According to nose tackle David Upchurch, Freeman is a quick study at his new position.

"He's playing real well for us," Upchurch said. "He's had a couple of chances to start and he's produced a lot for us. He's given us a big boost and big lift."

Freeman had six tackles and an interception last week in WVU's 80-7 blowout over Rutgers.

As the season progresses, Freeman says he will continue to work on pass rush techniques that will help him overcome bigger offensive tackles. Casteel says learning and work ethic have never been problems with Freeman.

"He's a guy who's hung in there and kept plugging and plugging until he got his opportunity and he's done a good job with it," Casteel said. "He's always been one of the hardest working kids we have. He understands the concepts and what you're trying to get across. He's a smart kid and he's got real good instincts."

n ARE YOU EXPERIENCED?: If nothing else, playing the second half against Rutgers gave freshman Shane Graham a little perspective on fellow linebackers Kyle Kayden, Grant Wiley and Corey McIntyre.

"I was telling Kyle right after the game in the locker room, I gained a whole new respect for him and Grant and Corey Mac," Graham said. "You see them out there ... I always thought they were good linebackers, but then you get out there and experience what they just went through, and you realize that you're getting your butt kicked and they're not.

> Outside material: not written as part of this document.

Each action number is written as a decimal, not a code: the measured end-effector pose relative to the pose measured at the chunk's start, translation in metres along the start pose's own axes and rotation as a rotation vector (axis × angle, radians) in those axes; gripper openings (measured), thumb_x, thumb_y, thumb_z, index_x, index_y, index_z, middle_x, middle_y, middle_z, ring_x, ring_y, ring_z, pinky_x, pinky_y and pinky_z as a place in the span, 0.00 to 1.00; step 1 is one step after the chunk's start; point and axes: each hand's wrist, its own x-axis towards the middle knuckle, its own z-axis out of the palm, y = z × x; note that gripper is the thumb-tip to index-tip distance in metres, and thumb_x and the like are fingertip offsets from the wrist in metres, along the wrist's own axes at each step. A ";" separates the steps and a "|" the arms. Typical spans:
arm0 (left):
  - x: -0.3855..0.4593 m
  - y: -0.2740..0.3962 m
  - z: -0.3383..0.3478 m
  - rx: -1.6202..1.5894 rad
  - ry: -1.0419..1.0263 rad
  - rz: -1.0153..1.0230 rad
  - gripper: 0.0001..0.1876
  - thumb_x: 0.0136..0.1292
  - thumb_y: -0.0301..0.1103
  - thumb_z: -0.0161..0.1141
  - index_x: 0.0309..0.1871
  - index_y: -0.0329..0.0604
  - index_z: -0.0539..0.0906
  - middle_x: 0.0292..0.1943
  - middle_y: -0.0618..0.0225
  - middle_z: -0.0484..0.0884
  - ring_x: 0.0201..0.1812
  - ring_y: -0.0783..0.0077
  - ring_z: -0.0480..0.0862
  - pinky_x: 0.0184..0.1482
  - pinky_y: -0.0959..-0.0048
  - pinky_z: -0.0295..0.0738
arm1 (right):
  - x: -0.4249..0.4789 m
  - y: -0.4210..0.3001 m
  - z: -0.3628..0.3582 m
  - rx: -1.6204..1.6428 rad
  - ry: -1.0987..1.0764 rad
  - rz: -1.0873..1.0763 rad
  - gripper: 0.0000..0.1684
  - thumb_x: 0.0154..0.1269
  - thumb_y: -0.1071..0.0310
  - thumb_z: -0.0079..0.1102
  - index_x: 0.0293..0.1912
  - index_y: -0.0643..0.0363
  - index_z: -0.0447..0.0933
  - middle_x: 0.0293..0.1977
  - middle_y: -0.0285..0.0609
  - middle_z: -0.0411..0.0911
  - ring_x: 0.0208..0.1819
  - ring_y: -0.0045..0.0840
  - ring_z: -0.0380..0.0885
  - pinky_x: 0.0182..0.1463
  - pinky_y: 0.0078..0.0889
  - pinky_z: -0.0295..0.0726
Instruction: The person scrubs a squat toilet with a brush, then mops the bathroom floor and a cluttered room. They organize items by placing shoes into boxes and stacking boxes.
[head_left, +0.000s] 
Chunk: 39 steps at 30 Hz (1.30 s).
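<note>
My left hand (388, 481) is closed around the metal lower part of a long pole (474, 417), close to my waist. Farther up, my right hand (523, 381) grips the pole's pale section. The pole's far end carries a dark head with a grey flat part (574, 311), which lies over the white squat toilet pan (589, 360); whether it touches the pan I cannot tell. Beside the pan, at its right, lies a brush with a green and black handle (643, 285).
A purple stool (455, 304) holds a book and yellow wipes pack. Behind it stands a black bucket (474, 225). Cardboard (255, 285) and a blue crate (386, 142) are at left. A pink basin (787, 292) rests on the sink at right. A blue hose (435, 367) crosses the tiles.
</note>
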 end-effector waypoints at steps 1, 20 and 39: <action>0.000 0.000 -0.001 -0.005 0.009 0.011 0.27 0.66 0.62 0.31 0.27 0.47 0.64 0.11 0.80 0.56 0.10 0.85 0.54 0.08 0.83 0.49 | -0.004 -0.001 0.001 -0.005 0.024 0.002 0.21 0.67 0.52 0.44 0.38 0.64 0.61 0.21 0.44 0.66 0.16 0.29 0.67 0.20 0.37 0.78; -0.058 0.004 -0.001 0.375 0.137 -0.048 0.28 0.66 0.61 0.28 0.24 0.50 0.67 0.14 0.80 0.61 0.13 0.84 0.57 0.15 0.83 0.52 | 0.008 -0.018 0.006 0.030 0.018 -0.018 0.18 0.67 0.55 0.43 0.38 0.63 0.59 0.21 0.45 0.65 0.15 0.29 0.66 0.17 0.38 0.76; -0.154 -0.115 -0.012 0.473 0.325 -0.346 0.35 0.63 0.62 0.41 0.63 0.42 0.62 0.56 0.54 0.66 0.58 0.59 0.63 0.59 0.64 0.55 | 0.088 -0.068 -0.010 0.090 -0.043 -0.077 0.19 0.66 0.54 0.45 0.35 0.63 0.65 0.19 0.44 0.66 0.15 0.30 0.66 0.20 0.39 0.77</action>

You get a lot of respect for guys out there."

Graham was not completely disappointed with his performance but quickly recognized an a few things he'll need to work on for next year.

"The first eight plays in there you could have called me a sophomore in high school," he said. "After a few plays I kind of got the hold of it. I think I played OK but I think I'm too light right now.

"Before next year I 'll gain 10 or 15 pounds, hopefully of solid muscle, because I was getting knocked around like a ping pong ball out there."

n MORE FREENEY: Despite closing in on a host of school, Big East and national records, an interview with the Sporting News' Jeff D'Alessio proves Syracuse defensive end Dwight Freeney is human after all:

TSN: Who's the toughest lineman you've ever gone up against?

DF: (Auburn's Kendall) Simmons was tough. He had some really good hands and good feet. Back when I was a freshman, there was this guy named (Solomon) Page from West Virginia. I was a young pup. I didn't know what was going on. He just dominated me. I wasn't in there for the whole game, but when I was in there, it was the worst time of my life."